More remote workers are between the ages of 25 and 34. This age group grew from 16% to 23% of the overall remote workforce from 2019 to 2021. The number of black and Asian workers also increased, reaching 9.5% and 9.6%, respectively. The number of Hispanic workers remained relatively unchanged, Bloomberg reports.
College-educated workers are also more likely to have remote work positions. In 2019, about half of remote workers had a college education. Now nearly two-thirds have higher education.
Certain industries have seen more significant growth in remote-work positions. Information saw the greatest increase, with 42% of remote jobs. Finance, insurance, and real estate jumped from 10.8% to 38.4%. Around 36.5% of professional and administrative services positions are now remote, Bloomberg reports.

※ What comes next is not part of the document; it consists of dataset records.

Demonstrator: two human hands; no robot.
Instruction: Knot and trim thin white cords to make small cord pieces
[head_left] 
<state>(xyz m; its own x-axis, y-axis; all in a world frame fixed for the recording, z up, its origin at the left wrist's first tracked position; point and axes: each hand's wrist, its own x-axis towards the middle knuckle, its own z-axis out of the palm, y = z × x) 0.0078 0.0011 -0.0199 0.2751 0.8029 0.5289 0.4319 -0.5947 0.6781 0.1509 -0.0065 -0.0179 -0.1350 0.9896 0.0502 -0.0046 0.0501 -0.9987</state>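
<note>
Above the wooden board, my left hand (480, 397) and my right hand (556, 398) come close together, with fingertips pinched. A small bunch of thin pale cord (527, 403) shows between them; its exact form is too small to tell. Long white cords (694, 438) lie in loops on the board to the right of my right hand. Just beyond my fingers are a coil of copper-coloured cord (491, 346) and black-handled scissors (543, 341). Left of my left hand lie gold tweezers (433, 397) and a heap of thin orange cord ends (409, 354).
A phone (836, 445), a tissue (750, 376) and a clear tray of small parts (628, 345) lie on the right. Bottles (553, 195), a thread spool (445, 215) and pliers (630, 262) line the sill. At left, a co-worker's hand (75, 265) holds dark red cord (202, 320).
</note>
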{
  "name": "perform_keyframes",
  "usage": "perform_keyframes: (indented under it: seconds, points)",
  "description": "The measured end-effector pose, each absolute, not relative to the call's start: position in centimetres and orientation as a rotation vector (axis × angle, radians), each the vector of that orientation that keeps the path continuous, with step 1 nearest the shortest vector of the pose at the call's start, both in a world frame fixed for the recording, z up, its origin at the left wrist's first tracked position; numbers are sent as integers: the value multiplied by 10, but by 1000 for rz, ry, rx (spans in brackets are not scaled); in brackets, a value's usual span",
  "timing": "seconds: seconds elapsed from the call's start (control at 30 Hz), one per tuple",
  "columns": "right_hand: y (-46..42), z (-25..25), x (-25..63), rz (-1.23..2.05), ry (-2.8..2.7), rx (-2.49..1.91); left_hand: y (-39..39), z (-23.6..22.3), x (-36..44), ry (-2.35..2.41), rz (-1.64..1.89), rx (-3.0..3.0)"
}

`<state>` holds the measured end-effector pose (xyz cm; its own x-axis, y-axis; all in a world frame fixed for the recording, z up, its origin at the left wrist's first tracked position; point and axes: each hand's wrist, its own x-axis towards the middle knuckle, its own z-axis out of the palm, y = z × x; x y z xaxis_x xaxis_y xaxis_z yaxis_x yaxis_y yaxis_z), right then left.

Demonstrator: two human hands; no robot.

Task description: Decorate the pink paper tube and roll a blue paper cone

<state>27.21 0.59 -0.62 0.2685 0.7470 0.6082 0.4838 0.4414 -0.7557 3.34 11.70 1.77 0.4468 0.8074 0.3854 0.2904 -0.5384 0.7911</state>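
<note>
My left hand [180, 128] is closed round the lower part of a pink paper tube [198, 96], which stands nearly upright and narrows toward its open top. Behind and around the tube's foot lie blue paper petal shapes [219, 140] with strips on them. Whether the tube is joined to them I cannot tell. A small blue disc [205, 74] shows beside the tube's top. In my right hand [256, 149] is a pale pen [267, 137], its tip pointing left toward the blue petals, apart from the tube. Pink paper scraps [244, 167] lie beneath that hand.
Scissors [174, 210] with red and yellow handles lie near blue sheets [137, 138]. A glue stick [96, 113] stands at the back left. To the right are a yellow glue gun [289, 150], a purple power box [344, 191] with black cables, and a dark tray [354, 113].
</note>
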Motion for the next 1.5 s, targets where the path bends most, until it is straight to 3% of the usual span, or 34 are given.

Industries like agriculture, mining, entertainment, food services, and the armed forces saw little to no growth in remote work.

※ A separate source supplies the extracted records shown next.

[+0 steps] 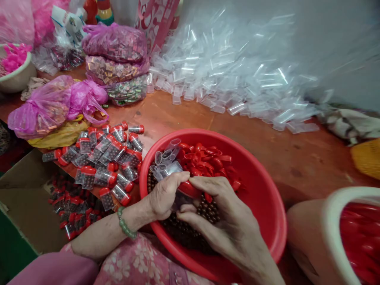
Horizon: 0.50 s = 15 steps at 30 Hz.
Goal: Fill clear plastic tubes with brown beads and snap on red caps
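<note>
Over a red plastic basin (277, 225), my left hand (168, 194) closes round a small clear plastic tube with a red cap (189, 189). My right hand (228, 221) grips the same capped tube, thumb low and index finger on the cap. What is inside the tube is mostly hidden by my fingers. Below both hands lie dark brown beads (209, 208) in the basin. Loose red caps (208, 156) fill its far side, and several empty clear tubes (172, 166) sit at its left.
Capped tubes with dark beads (107, 152) are heaped left of the basin, with more in a cardboard box (23, 190). Clear tubes (237, 87) pile against the wall. Pink bags (117, 43) stand at back left. A pale bucket (308, 229) of red pieces is at right.
</note>
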Available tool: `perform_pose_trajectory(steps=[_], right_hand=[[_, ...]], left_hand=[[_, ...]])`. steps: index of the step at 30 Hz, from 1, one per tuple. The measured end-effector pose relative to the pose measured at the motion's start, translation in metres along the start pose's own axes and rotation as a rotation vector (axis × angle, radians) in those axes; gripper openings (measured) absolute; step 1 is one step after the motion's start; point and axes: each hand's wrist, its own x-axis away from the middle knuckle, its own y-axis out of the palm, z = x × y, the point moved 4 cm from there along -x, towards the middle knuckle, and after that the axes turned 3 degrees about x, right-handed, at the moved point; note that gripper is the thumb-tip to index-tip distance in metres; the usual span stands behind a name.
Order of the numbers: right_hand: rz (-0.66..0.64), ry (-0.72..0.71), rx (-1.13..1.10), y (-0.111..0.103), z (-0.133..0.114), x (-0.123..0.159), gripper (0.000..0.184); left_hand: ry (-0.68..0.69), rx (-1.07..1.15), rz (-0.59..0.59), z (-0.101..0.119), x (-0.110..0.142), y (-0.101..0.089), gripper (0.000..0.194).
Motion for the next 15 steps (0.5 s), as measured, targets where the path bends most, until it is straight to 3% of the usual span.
perform_pose_trajectory(steps=[3,6,11,15], right_hand=[[-0.029,-0.062,0.196,0.009,-0.003,0.002,0.063],[-0.046,-0.122,0.291,0.014,-0.003,0.002,0.068],[-0.007,-0.160,0.316,0.014,-0.004,0.004,0.062],[-0.004,-0.171,0.307,0.013,-0.006,0.004,0.061]], left_hand=[[-0.141,0.183,-0.119,-0.003,-0.002,0.007,0.039],[-0.221,0.228,-0.180,-0.004,-0.002,0.011,0.042],[-0.143,0.164,-0.112,-0.003,0.000,0.010,0.041],[-0.112,0.151,-0.126,-0.005,0.000,0.008,0.039]])
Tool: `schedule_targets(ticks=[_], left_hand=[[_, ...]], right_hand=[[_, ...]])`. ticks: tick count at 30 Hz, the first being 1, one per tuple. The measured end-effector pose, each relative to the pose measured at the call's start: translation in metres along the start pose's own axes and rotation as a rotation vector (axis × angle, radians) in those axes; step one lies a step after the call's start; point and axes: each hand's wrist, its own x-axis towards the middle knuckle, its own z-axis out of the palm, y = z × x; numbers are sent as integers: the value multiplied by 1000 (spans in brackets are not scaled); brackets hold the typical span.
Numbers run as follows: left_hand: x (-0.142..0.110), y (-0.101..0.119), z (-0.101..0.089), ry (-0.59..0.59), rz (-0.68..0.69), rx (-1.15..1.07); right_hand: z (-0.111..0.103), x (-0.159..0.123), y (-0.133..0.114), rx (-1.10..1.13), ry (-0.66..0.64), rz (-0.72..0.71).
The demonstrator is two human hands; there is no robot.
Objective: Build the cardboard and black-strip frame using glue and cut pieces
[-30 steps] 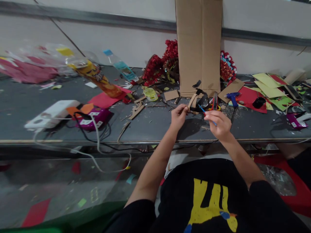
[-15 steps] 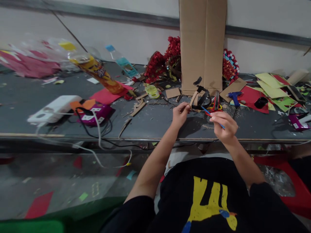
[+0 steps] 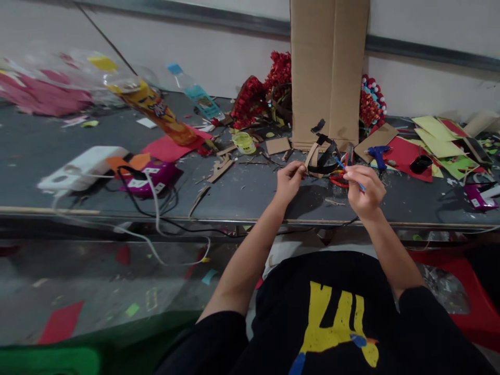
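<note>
My left hand [image 3: 289, 178] pinches the near left end of a cardboard strip frame [image 3: 312, 158], bent into an open loop and largely black, with bare brown on its left strip. In my right hand [image 3: 364, 190] is a thin blue paintbrush [image 3: 342, 164], held like a pen. Its tip points at the right part of the frame; whether it touches I cannot tell. Red-handled scissors [image 3: 339, 178] lie behind the brush, partly covered by my right hand. Farther right are a blue glue gun [image 3: 378, 155] and a small black cup [image 3: 421, 164].
A tall cardboard panel [image 3: 326, 73] stands against the wall. Left of it are a yellow-green tub [image 3: 244, 142], an orange drink bottle [image 3: 156, 112] and a white power strip [image 3: 80, 169] with trailing cables. Coloured paper [image 3: 437, 141] is piled at right.
My right hand has moved a little to the right with the paintbrush, whose tip has shifted right along the frame. My left hand keeps its pinch. The camera view has shifted slightly.
</note>
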Motion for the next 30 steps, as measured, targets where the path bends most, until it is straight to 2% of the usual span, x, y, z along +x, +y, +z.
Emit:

Nearly every income level saw some increases in remote jobs, but high-income brackets were most likely to have remote positions. Available remote jobs doubled for low-income earners but tripled for high-income earners.
The region also significantly affected the number of available remote jobs. The West and Northeast were most likely to have openings. The South and Midwest had the fewest opportunities. Tech-heavy areas like San Francisco and San Jose had the greatest number of remote-work opportunities.